Local conglomerate Royal Group yesterday signed a deal in Phnom Penh with China’s Hydrolancang International Energy Co. Ltd. to build the controversial Lower Sesan 2 dam in Stung Treng province.
After the investment agreement was signed between Royal Group’s chairman Kith Meng and Hydrolancang’s chairman Huang Guangming, representatives from both companies then signed a separate agreement with the Ministry of Finance and the Ministry of Industry, which allows for construction on the project to move forward.
According to a statement released at the ceremony, construction will take place over a five-year period and the dam will be operated for 40 years before ownership is transferred to the government.
China’s state-run news agency Xinhua reported yesterday that the total investment in the dam is worth $781 million. Once the project is operational, the government will earn tax revenues of $29.6 million per year.
According to a Ministry of Industry document obtained earlier this month, Royal Group will hold a 90 percent stake in the project in partnership with Hydrolancang, while Vietnam’s state-owned electricity giant Electricity Vietnam has a 10 percent stake.
It was not explained yesterday why representatives of Electricity Vietnam were not present at the signing ceremony and Mr. Huang of Hydrolancang declined to comment on his company’s involvement in the project. According to the ministry documents, the consortium made up of Royal Group, Hydrolancang and Vietnam Electricity will be known as Hydro Power Lower Sesan 2 Co. Ltd.

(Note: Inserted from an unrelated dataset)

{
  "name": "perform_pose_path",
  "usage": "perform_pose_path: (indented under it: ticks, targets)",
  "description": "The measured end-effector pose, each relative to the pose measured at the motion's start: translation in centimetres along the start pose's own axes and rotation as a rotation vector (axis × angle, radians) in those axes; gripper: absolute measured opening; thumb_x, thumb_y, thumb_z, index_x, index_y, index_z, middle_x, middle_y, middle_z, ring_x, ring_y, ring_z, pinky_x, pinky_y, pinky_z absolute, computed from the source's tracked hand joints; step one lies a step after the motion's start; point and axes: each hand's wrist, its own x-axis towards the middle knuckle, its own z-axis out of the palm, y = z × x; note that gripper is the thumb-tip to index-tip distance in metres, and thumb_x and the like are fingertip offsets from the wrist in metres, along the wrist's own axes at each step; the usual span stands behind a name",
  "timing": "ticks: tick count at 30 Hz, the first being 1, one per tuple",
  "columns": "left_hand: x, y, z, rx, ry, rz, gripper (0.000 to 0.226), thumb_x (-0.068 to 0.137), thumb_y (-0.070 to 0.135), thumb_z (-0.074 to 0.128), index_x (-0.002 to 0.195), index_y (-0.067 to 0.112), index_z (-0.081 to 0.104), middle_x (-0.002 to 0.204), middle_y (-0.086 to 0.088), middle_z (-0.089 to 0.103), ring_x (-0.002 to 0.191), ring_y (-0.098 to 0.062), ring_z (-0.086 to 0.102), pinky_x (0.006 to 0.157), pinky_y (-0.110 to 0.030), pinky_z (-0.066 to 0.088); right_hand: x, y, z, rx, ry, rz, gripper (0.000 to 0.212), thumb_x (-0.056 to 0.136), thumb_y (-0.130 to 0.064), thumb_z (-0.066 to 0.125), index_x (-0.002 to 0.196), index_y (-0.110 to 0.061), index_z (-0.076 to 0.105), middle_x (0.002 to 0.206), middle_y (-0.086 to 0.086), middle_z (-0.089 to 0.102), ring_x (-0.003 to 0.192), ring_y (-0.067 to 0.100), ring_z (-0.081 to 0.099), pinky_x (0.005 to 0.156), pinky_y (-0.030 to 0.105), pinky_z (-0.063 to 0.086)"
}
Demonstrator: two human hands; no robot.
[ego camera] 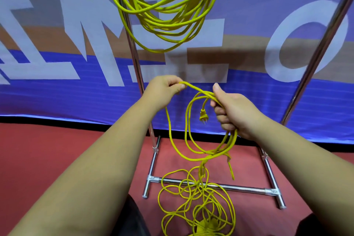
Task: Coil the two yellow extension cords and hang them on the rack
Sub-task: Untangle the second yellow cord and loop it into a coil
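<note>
Coiling the second cord at frame centre, I clasp its gathered loops in my right grip, pinch the next strand in my left grip, and should draw even loops slowly so the tangle on the floor at lower centre lifts without knotting.

1. We face a blue banner with large white letters and tan bands.
2. Along its lower edge we see a black strip, meeting the floor.
3. Below us lies a red floor.
</note>
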Motion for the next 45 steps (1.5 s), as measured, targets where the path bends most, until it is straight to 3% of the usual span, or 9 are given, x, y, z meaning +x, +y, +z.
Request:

Located near the confluence of the Sesan and Srepok rivers in Stung Treng, the 400-megawatt dam project is set to displace about 5,000 villagers, though environmentalists believe that thousands more villagers will be affected. One report also estimated that the Lower Sesan 2 dam could cause a 9.2 percent loss of fish stocks to the entire Mekong River Basin.
Speaking on the sidelines of the signing ceremonies in the Royal Group-owned Cambodiana Hotel, Mr. Meng said all the dam’s energy would be supplied to Cambodia.
“It will 100 percent be provided to the Cambodian people to develop their economy,” Mr. Meng said.
Downplaying concern by the thousands of villagers who must move to make way for the dam, Mr. Meng said an inter-ministerial committee would be set up to make sure that resettlement and compensation is fair.
Despite Mr. Meng’s assurance, Chan Thon, a villager representative in Srekor commune said villagers had yet to receive any information regarding their future.
“Would you be happy if you will be displaced, lose your livelihoods and your careers?” Mr. Thon asked.